In general, size always leans toward the leader in the stats category, and while we could consider Nott in the scoring department, his 20 percent field goal percentage is hard to maintain, so he maintains the scoring lead. Compared to guys like Raymond and Zegras, who both have plenty of time for power plays and Seider’s 20-plus-minute nightly main schedule, it seems only a matter of time before Jeannot loses control and falls behind one or two of these rookies. While a top 3 or top 5 finish is realistic, barring any major injury or pandemic deal keeping him on the fringes for an extended period of time, his participation in the Calder Trophy isn’t as appealing as some of the big names. force.
Top six forwards with gorgeous hands and great goals, defenders with high minutes and stats, and then Janet; a solid back six who can be a solid and reliable player , can score goals and throw slams and bigger punches. Is he guaranteed to be a Rookie of the Year finalist? No, but should he be considered? Absolutely. Among the top five rookies this season, he may be the only one to appear in the playoffs. An observation that is often overlooked when considering the value of players in individual awards.

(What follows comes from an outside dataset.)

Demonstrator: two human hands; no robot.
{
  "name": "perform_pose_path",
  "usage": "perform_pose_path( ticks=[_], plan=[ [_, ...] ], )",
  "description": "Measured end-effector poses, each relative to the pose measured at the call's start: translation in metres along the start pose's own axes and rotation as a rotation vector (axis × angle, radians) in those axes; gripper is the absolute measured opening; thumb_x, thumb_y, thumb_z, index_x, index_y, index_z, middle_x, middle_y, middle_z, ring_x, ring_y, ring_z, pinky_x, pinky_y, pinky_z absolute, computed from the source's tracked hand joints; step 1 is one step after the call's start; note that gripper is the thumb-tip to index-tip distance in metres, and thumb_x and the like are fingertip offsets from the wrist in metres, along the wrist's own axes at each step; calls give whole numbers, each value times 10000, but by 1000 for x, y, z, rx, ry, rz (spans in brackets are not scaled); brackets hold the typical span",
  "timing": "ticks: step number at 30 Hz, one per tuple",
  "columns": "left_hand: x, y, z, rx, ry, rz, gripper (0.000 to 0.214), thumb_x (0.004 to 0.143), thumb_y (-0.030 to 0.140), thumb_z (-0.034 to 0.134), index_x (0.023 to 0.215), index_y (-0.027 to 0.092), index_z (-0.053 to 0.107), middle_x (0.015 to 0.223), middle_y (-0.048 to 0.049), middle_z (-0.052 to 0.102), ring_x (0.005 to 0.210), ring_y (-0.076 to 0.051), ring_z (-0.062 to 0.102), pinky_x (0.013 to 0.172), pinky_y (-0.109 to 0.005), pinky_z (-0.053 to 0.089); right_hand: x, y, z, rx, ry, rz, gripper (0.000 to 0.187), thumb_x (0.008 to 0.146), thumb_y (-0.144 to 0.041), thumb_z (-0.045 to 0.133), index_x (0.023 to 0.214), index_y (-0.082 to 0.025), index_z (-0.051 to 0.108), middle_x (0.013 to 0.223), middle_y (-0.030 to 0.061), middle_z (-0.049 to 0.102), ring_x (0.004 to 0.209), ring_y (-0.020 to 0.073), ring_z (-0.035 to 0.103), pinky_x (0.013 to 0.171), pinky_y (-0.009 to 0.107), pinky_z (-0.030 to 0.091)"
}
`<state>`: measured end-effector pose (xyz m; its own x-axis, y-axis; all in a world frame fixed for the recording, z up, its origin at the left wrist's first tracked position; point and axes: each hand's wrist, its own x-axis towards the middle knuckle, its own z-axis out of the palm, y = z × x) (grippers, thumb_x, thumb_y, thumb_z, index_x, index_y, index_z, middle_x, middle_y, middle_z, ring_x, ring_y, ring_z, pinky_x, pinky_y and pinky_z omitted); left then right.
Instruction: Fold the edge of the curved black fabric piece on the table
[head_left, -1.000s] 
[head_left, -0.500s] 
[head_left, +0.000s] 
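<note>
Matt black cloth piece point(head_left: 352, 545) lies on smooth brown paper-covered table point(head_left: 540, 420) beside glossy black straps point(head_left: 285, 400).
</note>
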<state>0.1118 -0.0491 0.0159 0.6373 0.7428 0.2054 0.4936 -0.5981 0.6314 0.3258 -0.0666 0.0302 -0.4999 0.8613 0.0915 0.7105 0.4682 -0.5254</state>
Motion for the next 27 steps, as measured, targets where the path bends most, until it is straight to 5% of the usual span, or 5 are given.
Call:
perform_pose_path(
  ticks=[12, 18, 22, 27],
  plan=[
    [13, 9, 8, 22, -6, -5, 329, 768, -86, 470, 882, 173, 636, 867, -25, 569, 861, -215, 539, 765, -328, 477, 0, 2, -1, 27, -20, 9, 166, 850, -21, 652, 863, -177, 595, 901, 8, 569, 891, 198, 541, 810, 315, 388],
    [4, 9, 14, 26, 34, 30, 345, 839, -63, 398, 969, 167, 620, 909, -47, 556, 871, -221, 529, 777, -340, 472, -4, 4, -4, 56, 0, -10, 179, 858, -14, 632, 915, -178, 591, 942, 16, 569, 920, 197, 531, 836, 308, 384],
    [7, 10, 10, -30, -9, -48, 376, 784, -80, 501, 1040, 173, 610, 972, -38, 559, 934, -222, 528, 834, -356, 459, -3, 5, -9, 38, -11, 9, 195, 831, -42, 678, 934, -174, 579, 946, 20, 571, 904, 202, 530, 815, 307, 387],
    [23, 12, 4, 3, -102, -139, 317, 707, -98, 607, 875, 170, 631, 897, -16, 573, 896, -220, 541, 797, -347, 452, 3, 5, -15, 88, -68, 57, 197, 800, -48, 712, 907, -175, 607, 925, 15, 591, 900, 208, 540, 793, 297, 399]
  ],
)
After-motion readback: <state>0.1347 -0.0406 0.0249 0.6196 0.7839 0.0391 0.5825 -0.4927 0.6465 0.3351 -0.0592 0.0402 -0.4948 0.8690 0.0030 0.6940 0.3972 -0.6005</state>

Calder Trophy or not, one thing’s for sure, and that’s that Jeanneau has become a household name in the city of Nashville. A season that won’t be forgotten anytime soon, a season that fans across the league will recognize, and his career continues.
Covers the Nashville Predators. I work for a company called SPORTLOGiQ and have loved the game of hockey for over three years. I’m obsessed with advanced analytics and combine it with my love of vision testing – namely watching games (and I do!)